Video S1. The synchronized contraction of ciPSC-CMAR at differentiation day 10
Discussion
In this study, we identified an optimal universal culture medium (AR) that could maintain ciPSCs in the undifferentiated state regardless of the cell line or basal medium used. The ciPSC lines cultured in AR medium exhibited distinct and homogenous gene expression patterns compared to the ciPSCs in the control ciPSC medium. They also displayed improved differentiation potency in vivo (teratoma formation) and in vitro (the induction of cardiomyocytes). The canine is an attractive and unique animal model sharing several features with humans, including often a shared living environment and lifestyle (Hoffman et al., 2018). Thus, defined culture conditions allowing ciPSCs to differentiate into functional cells can be valuable for developing canine disease models with potential wider applications to translational medicine.
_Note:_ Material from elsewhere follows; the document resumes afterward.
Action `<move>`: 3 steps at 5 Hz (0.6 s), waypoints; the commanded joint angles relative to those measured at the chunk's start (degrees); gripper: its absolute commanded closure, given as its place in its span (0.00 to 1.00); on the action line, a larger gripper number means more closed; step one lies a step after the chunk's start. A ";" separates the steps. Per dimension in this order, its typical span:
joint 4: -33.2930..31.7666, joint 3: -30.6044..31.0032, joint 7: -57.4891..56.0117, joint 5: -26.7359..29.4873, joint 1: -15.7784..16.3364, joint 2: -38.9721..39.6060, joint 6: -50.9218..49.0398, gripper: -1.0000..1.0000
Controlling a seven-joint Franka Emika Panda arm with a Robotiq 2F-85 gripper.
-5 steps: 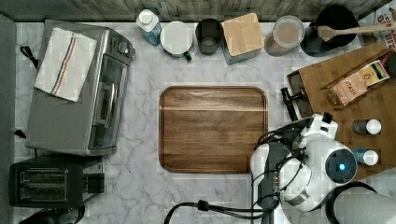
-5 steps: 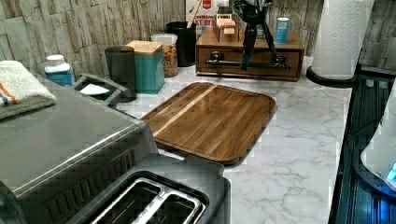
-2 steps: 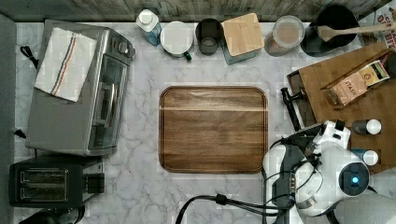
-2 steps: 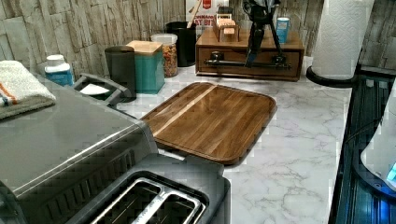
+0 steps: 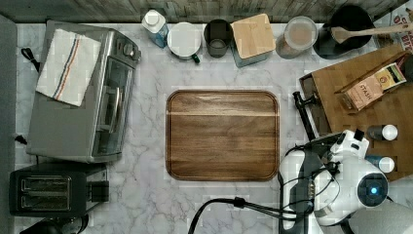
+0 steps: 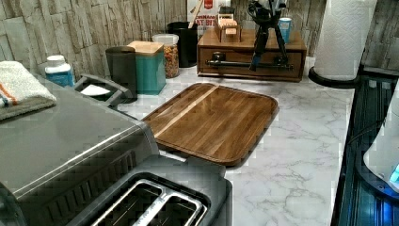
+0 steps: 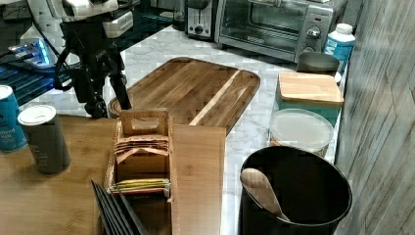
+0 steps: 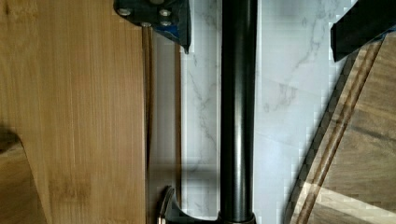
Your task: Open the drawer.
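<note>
The drawer is seen in the left view at the far end of the marble counter, set in a low wooden box against the stone wall, beside a roll of paper towels. Its long black bar handle is carried on 2 black brackets across the front. In the top view the drawer lies at the top view's right, its handle facing the serving tray in the middle of the counter, and it is seen drawn slightly out from under the box top.

The gripper is positioned above the handle, with the jaws spread apart and nothing grasped. In the wrist view the bar is shown running between the 2 dark fingertips, with marble visible on both sides of it, so no contact can be made out. In the right view the gripper is seen pointing down past the box's front edge, near the tray's corner.

On the box top a small wooden caddy of tea packets, a grey cylindrical can and a blue can are found. Along the wall a black pot with a wooden spoon, a clear jar and a teal canister with a wooden lid are lined up. A toaster oven and a black toaster are placed at the top view's left.
</note>
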 commanded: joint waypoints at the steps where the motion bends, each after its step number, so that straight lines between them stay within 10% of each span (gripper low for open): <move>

CRISPR-Cas9 technology has been widely used for generating knockin PSC lines derived from different animal species, though it has been unclear if the same technology can be applied to ciPSCs (Iwatsuki et al., 2023; Kobayashi et al., 2021; Shishido et al., 2018). In this study, we generated NANOG-reporter ciPSC lines with CRISPR-Cas9 technology and utilized it to validate the critical signal pathways involved in ciPSC maintenance in culture. We confirmed that the designed plasmid construct was successfully introduced into the targeted locus of the canine NANOG gene and properly expressed the fluorescent proteins. The reporter strategy is often employed to trace and understand the trajectory of developing cells showing dynamic lineage specification. Therefore, the NANOG reporter system along with the robust in vitro culture provides a powerful tool to elucidate canine development.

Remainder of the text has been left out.